D’après les tests assez exhaustifs que nous avons réalisés sur différentes tablettes, seul l’e-reader iBooks sur iPad supporte aujourd’hui proprement la navigation non linéaire (au passage, merci de nous dire si vous en avez trouvé un autre). Sur Androïd, elle est supportée partiellement avec l’e-reader Mantano. Sur PC, on peut utiliser, avec toutefois un confort de lecture moindre, l’extension epubreader sous Mozilla Firefox.
4) L’organisation de votre bibliothèque numérique et sa pérennité.
Chez VisiMuZ, en tant qu’éditeurs mais aussi en tant que lecteurs, nous sommes fondamentalement attachés à la notion de bibliothèque, et à la pérennité de celle-ci.
Un livre n’est pas et ne sera jamais comme un jeu vidéo qu’on utilise et qu’on jette quand la nouvelle version sort, ou qu’on perd quand on change d’ordinateur ou de tablette. Nous sommes aussi convaincus de la complémentarité du livre papier et du livre numérique.
Attention : autant les paragraphes précédents sont seulement factuels, autant nous faisons part ci-dessous de nos convictions et engagements.
Aussi :
– Un propriétaire d’un livre acheté doit pouvoir le stocker dans sa bibliothèque. Cette bibliothèque peut être sur un ordinateur, une clé USB ou dans le cloud, mais ne doit pas dépendre d’un des acteurs vus ci-dessus.
– Pour les livres que j’appelle « jetables », comme certains livres de vacances, l’origine (Amazon ou epub), et la présence ou non de DRM n’a aucune importance.
– Pour les autres, nous ne saurions trop vous conseiller de stocker vos livres au format epub, soit en les achetant dans ce format, soit en les y convertissant (programme Calibre) s’ils sont évidemment sans DRM.
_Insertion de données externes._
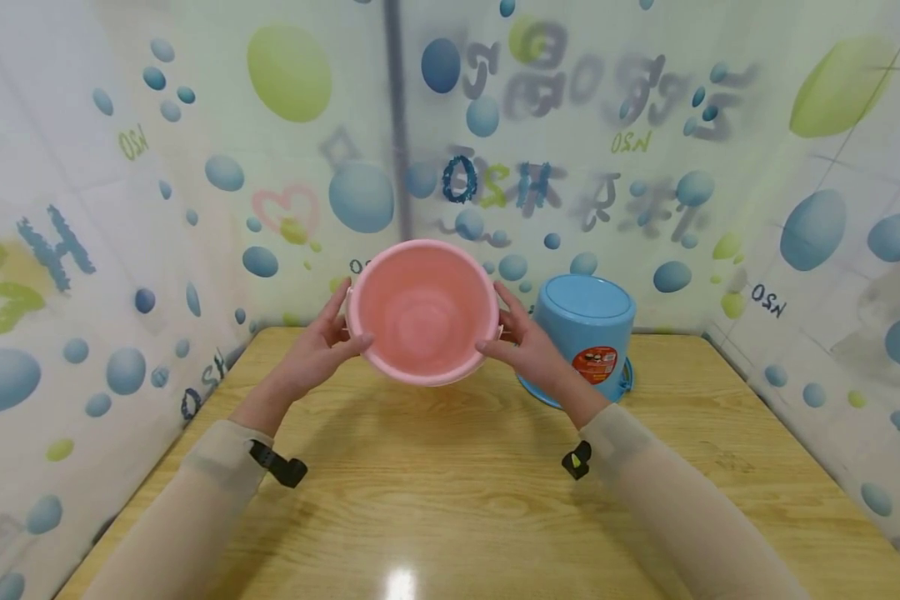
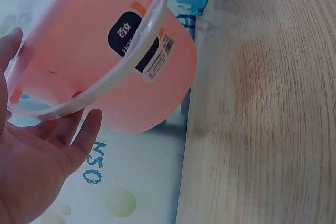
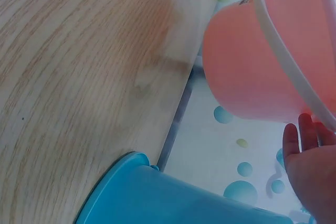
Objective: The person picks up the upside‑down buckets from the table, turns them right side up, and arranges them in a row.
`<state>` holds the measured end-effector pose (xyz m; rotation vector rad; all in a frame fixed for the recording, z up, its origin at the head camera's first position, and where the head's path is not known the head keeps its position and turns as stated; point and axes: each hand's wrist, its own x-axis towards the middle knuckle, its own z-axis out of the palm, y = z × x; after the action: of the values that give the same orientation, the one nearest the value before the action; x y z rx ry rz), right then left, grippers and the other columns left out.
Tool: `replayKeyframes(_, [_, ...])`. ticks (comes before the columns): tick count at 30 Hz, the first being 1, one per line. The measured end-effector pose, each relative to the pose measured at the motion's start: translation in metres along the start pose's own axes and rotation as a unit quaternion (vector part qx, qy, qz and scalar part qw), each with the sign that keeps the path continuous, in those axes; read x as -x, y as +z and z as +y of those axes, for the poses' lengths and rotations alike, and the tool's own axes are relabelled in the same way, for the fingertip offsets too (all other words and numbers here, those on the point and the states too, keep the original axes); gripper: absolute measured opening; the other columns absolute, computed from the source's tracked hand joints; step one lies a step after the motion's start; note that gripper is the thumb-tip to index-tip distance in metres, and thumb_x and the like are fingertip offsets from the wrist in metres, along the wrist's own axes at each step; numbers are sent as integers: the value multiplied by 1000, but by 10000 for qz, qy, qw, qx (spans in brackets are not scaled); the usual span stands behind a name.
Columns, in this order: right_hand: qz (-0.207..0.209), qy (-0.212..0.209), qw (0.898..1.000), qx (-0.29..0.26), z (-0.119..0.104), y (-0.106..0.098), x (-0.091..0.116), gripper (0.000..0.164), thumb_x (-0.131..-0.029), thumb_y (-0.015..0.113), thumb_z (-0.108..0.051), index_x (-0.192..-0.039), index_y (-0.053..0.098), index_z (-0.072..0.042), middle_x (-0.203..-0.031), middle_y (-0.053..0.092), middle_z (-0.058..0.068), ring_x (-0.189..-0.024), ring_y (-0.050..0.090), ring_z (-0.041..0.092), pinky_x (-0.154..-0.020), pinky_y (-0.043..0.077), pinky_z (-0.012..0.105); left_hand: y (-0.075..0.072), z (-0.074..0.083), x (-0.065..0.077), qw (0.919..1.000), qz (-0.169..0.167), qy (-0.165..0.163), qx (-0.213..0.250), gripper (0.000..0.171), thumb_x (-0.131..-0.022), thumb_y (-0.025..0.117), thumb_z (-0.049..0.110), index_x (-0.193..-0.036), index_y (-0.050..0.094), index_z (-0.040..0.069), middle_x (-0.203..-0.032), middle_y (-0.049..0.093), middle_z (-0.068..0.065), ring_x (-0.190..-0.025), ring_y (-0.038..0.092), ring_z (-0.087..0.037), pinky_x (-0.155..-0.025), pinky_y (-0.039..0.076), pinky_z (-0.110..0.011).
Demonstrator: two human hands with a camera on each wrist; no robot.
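Observation:
A pink bucket (image 1: 423, 312) is held up over the table between both hands, its open mouth tilted toward me. My left hand (image 1: 322, 346) grips the rim on the left side, thumb over the edge and fingers behind. On the opposite side my right hand (image 1: 528, 337) holds the rim in the same way. The bucket's white handle (image 2: 113, 80) hangs along the outside wall, near the fingers of both hands. A dark-and-white label (image 2: 152, 59) shows on the bucket's side in the left wrist view.
A blue bucket (image 1: 588, 321) stands upside down on the wooden table (image 1: 435, 492), right of the pink bucket and behind my right forearm. It carries a red label (image 1: 595, 364). A patterned curtain (image 1: 360, 125) with blue and green spots hangs behind and at both sides.

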<state>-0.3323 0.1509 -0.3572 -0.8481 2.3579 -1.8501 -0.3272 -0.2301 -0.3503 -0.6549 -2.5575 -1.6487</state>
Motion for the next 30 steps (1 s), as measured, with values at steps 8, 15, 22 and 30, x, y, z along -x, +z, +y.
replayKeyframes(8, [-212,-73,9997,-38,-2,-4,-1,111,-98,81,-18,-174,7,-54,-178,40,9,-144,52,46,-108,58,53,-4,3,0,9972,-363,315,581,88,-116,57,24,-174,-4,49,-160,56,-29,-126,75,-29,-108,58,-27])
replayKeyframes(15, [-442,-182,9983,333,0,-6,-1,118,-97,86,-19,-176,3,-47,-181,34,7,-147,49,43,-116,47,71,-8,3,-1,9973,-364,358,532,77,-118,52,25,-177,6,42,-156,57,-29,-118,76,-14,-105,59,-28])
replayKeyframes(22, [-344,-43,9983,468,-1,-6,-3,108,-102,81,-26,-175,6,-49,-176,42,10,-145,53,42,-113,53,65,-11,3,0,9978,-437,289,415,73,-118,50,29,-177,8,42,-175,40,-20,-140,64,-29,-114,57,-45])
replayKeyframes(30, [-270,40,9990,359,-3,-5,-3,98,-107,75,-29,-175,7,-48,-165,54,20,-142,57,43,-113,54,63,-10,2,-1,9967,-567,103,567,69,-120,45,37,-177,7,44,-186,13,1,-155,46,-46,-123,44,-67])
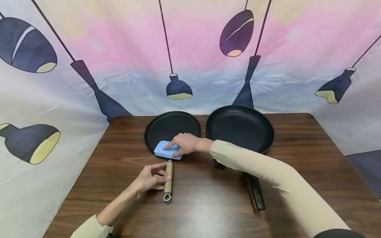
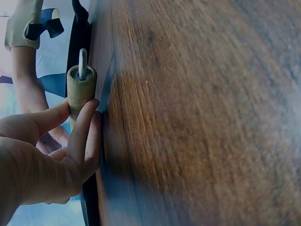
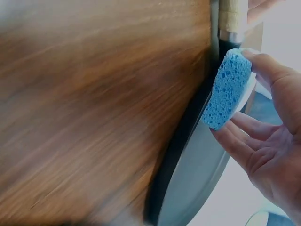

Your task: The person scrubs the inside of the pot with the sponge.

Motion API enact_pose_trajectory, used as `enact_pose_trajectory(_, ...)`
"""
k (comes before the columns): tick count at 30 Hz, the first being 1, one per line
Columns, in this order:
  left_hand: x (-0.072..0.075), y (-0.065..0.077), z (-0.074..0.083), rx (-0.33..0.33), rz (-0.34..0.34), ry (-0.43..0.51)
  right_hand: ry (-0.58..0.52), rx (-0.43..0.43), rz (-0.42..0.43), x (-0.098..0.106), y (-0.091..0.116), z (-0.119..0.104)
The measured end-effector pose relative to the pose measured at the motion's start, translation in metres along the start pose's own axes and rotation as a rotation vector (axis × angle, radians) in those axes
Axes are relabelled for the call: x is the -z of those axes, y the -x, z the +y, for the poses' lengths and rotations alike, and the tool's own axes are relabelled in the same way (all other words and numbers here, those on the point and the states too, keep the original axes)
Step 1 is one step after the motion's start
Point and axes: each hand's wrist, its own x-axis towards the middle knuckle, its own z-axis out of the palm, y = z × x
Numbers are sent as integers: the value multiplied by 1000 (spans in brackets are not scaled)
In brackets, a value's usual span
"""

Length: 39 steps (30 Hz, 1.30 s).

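"Blue sponge (image 1: 162,150): state its position and grip."

"My right hand (image 1: 187,144) pinches it between thumb and fingertips, the hand partly closed. The sponge is at the near rim of the smaller black pan (image 1: 174,124), beside the handle joint. I cannot tell whether it touches the pan surface."

"Left hand status?"

"My left hand (image 1: 150,178) is curled, gripping that pan's wood-coloured handle (image 1: 168,173) between thumb and fingers. A metal ring (image 1: 167,197) terminates the handle on my side."

"Adjacent items?"

"The larger black pan (image 1: 239,127) sits just to the right on the brown table (image 1: 202,205). Its black handle (image 1: 254,186) extends toward me. My right sleeve (image 1: 268,168) crosses above its near portion."
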Motion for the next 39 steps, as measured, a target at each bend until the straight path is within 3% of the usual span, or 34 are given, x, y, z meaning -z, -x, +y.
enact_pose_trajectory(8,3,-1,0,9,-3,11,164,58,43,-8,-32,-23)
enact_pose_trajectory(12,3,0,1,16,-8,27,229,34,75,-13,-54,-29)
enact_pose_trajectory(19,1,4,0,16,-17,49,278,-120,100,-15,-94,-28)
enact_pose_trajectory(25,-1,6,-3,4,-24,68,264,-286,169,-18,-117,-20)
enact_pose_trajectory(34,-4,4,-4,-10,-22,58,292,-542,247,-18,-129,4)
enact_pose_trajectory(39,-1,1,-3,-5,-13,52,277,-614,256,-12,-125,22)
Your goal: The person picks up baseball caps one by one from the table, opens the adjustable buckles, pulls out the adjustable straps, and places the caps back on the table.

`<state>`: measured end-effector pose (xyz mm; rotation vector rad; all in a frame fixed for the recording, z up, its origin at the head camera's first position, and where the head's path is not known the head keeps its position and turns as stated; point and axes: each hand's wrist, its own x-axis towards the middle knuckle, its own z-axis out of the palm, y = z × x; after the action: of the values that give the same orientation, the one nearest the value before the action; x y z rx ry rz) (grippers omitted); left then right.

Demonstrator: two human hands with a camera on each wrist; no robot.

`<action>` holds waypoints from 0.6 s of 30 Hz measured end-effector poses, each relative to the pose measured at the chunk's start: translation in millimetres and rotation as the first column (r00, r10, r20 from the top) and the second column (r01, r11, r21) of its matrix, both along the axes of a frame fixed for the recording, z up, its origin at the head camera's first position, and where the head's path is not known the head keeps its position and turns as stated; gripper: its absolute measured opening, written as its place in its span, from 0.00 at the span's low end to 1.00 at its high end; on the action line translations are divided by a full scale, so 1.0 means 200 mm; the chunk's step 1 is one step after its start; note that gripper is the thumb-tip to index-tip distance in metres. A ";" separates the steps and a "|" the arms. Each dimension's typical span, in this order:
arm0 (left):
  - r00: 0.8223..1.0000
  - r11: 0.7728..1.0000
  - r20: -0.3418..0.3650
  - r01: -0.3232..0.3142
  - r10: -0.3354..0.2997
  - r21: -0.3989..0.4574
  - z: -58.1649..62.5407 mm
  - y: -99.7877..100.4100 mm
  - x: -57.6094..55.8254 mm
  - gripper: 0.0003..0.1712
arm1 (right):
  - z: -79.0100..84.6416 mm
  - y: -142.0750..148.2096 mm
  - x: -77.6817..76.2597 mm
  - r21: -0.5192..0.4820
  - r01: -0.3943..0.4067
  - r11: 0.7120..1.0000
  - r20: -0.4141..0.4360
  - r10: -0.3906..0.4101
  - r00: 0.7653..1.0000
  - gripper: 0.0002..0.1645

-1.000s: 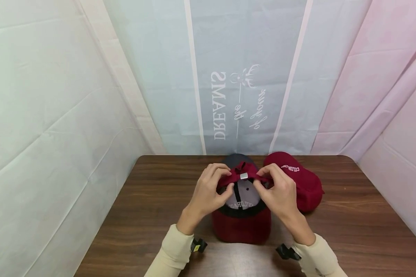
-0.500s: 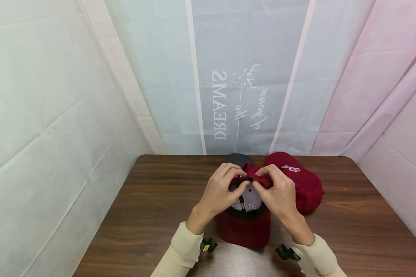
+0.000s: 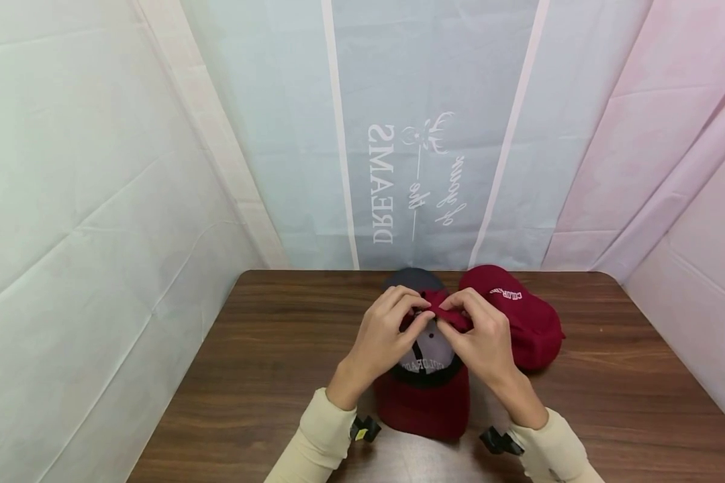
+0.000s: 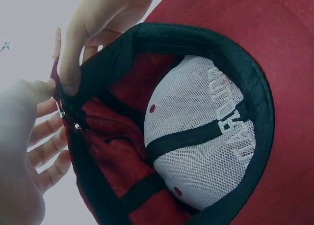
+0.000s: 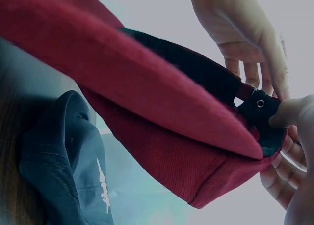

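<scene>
A dark red baseball cap (image 3: pixel 423 406) is held with its opening toward me and brim at the near side. White mesh lining (image 4: pixel 196 131) with mirrored lettering and a black sweatband (image 4: pixel 255 87) show inside it. My left hand (image 3: pixel 382 332) pinches the back strap between thumb and fingers. Right beside it, my right hand (image 3: pixel 482 335) pinches the strap from the other side, fingertips almost meeting. In the right wrist view a metal eyelet (image 5: pixel 260 103) shows on the black inner band near my thumb. The buckle is mostly hidden by fingers in the head view.
A dark grey cap (image 3: pixel 412 276) sits behind the held cap at the table's far edge. To the right rests another red cap (image 3: pixel 534 329) with white lettering. The brown wooden table (image 3: pixel 260 376) meets a printed cloth backdrop (image 3: pixel 290 201) at the back.
My left hand has moved right along the strap toward my right hand, covering the metal buckle. The cap has turned slightly, its brim shifting a little nearer. My right hand has hardly moved.
</scene>
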<state>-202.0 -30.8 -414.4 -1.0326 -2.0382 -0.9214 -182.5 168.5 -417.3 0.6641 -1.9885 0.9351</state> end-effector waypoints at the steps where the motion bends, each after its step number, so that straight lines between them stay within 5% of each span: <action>1: 1.000 1.000 -0.005 -0.004 0.004 0.004 0.00 0.00 0.00 0.06 | 0.00 0.00 0.00 0.002 0.001 1.000 -0.002 -0.001 1.000 0.14; 13: 0.997 0.996 -0.065 -0.047 0.052 0.077 0.00 -0.01 0.00 0.03 | -0.01 -0.02 -0.01 -0.013 -0.049 0.999 -0.004 0.049 0.999 0.13; 18: 0.997 0.996 -0.072 -0.035 0.041 0.081 0.01 -0.01 0.00 0.04 | -0.01 -0.04 -0.01 0.054 -0.033 0.998 -0.044 0.035 0.998 0.15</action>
<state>-201.3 -32.2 -413.3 -0.9675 -1.9378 -0.9238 -184.6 161.2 -419.0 0.7442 -1.9741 0.8824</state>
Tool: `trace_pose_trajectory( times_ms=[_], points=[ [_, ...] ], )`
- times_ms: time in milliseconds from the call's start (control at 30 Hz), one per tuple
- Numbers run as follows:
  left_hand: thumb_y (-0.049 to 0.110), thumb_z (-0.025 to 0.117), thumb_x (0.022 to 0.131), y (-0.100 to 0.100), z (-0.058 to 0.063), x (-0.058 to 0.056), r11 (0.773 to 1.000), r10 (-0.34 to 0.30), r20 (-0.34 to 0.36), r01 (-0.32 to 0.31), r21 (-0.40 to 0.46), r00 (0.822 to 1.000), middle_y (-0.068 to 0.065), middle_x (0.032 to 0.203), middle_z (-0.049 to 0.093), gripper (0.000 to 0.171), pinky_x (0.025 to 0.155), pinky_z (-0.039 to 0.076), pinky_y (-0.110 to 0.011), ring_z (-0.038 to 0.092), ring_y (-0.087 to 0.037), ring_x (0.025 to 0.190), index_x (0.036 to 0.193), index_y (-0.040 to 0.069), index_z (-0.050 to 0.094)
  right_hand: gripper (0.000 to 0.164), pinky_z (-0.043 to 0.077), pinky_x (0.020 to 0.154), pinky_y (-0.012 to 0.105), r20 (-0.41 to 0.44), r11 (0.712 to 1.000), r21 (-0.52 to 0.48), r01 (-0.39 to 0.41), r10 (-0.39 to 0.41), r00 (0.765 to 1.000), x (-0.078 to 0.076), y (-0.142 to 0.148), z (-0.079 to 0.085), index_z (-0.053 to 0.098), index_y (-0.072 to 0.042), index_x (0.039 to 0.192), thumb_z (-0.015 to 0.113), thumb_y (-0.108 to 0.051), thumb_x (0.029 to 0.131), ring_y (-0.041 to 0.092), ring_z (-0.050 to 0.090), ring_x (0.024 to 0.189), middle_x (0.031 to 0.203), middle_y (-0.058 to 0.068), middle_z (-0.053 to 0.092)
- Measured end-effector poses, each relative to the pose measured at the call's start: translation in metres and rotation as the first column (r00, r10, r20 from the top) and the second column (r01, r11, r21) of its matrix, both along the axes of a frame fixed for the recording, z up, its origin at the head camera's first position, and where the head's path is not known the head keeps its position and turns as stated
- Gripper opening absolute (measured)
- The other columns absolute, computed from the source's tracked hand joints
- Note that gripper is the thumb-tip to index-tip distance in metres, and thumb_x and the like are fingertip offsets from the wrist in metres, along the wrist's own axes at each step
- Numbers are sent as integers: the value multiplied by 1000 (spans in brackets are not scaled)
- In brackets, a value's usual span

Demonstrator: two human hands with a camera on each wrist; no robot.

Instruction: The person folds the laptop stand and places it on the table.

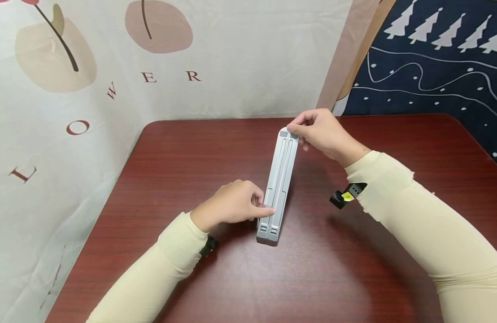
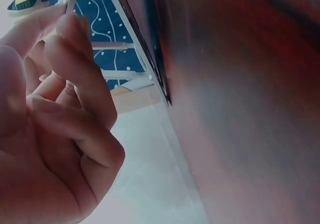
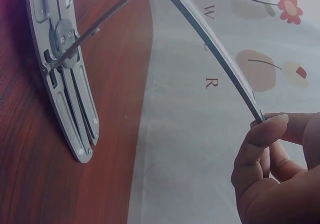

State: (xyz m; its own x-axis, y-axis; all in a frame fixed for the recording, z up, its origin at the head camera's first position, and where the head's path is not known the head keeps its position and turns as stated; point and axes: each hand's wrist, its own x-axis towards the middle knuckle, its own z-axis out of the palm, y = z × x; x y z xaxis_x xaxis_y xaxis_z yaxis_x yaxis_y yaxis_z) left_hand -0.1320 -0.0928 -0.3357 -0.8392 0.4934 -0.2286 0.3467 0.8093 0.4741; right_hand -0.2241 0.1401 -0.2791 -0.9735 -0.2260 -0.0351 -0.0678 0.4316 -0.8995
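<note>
On a reddish-brown counter, a silver hinged stand (panel raised) is pinched by fingers of the right hand on top and the left hand lower down.

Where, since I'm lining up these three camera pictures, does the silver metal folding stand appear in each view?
Head: silver metal folding stand just right of centre, slanting.
Left wrist: upper left to top centre, only partly visible.
Right wrist: base at left; raised panel sloping from top centre down to the right.
Shared landmark: reddish-brown wood-grain table, at right in the left wrist view, at left in the right wrist view.
</note>
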Motion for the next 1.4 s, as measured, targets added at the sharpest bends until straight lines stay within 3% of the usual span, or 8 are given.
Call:
trace_pose_trajectory(
  times_ms=[267,600,1067,1400],
  points=[
    [54,75,81,-7,2,-4,1000,4,65,-6,25,998,7,55,66,40,56,44,-31,55,-7,51,61,24,58,19,52,57,25,32,1000,6,16,-17,999,3,-3,2,71,-1,102,68,-19,95,15,53,59,82,6,62],
    [51,77,80,-12,2,-9,998,6,117,-13,64,993,3,56,68,35,59,49,-32,61,-12,47,66,23,60,18,51,55,23,46,998,21,55,-56,997,8,-1,5,71,-2,101,66,-18,96,13,54,59,84,6,62],
    [45,79,81,-16,1,-13,993,3,134,-19,115,991,-2,58,68,32,59,51,-31,67,-19,49,69,21,61,19,53,55,25,18,998,-11,67,-66,998,14,4,4,71,1,104,64,-15,97,12,54,55,85,7,60],
    [43,80,81,-17,1,-14,992,18,128,-34,125,992,-1,61,69,29,57,52,-31,67,-20,50,71,22,63,18,51,51,22,37,991,-85,108,-105,994,17,7,2,68,5,104,62,-10,96,10,53,53,77,3,59]
  ],
)
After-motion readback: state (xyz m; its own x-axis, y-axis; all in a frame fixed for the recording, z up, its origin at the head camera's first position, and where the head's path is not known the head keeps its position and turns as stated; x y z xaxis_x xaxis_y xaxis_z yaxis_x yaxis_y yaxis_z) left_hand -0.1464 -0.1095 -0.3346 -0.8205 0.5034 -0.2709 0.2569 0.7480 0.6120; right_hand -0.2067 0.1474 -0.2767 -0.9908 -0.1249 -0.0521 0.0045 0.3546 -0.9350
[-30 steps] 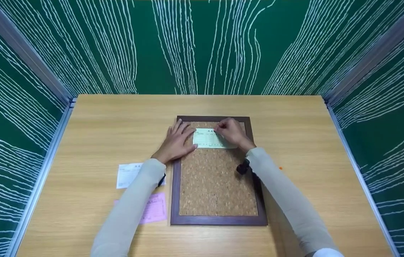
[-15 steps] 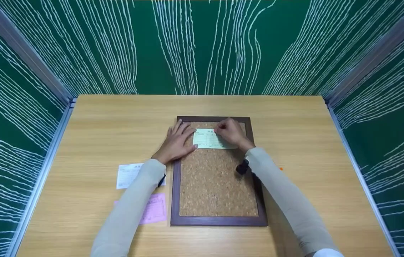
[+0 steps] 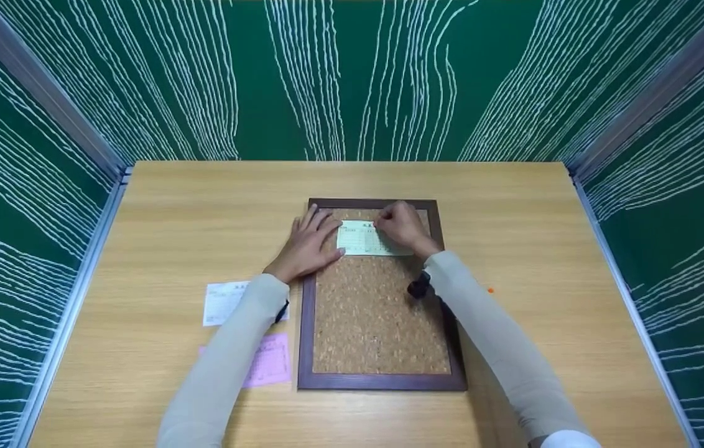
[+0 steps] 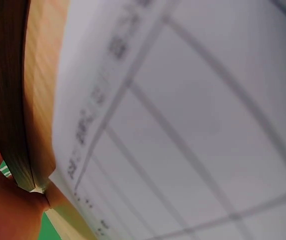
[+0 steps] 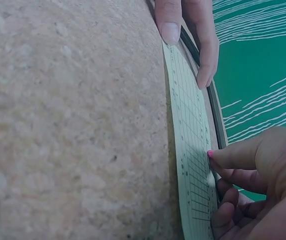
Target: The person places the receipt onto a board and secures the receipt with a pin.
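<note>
A pale green printed slip (image 3: 357,239) lies near the top of a cork board (image 3: 380,317) with a dark brown frame. At its left end my left hand (image 3: 307,247) rests spread, with thumb and a fingertip right at the slip's corners. My right hand (image 3: 403,225) pinches a small pink-red push pin (image 5: 210,153) at the slip's upper edge, near the middle. Most of the pin is hidden by the fingertips, and the right hand covers the slip's right part in the head view. The right wrist view also shows the left thumb (image 5: 170,32) on the slip's far corner.
On the wooden table (image 3: 140,249), left of the board, lie a white printed slip (image 3: 221,303) and a pink printed slip (image 3: 271,361), both partly under the left forearm. A tiny orange thing (image 3: 490,290) sits right of the board. Green walls with white lines surround the table.
Both hands stay in nearly the same place, with the right wrist shifted very slightly left. The whole head view has moved up a few pixels.
</note>
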A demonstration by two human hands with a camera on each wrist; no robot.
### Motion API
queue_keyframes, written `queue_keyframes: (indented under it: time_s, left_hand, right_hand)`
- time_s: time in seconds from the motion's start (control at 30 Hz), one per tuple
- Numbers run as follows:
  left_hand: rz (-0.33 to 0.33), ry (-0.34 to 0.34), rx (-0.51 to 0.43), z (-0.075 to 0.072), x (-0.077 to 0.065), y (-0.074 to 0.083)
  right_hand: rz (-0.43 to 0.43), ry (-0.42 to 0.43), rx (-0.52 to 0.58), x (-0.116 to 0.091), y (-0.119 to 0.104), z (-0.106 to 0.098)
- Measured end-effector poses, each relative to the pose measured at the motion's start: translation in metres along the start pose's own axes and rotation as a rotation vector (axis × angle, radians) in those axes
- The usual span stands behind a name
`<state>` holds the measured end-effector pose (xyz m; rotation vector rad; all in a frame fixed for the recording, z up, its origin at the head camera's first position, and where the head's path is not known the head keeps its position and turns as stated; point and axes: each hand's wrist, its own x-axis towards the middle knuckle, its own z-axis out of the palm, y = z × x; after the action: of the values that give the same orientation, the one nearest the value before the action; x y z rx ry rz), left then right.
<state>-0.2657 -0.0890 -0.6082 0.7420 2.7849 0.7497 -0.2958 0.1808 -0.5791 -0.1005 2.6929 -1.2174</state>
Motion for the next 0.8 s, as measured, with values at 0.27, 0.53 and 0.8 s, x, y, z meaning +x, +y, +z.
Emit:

En conséquence, acheter un livre qu’on veut garder, à la fois avec des DRM et sur Amazon serait une erreur, puisque dépendrait du bon vouloir de ce fournisseur au format propriétaire (on sait aussi qu’Amazon peut et a déjà effacé à distance des livres, en l’occurrence ceux de Georges Orwell, sur les Kindle de ses clients).
Dans le même ordre d’esprit, la bibliothèque de Google Play ne permet pas d’importer des livres issus d’un autre éco-système, par exemple des livres achetés sur l’iBookStore, ou créés artisanalement dans le cercle familial ou amical, ou des ebooks créés à partir de Wikipedia (nous parlerons de cette possibilité une autre fois). Google Play n’est donc pas une vraie bibliothèque et nous vous recommandons d’utiliser un autre système pour ranger vos livres numériques (au format epub évidemment).
Et comme vous l’avez évidemment compris, les guides VisiMuZ sont au format epub, et sans DRM. Ils sont pour l’instant disponibles uniquement sur l’iBookstore, mais transférables et lisibles sur les tablettes Androïd (avec certaines limitations des fonctionnalités fonction des e-readers) et sur Kindle Fire (mais sans la navigation interactive).
Nous espérons que ce tour d’horizon va vous permettre de mieux connaître les possibilités pour vos achats, vos lectures, et vous donner quelques idées pour l’organisation de votre bibliothèque numérique.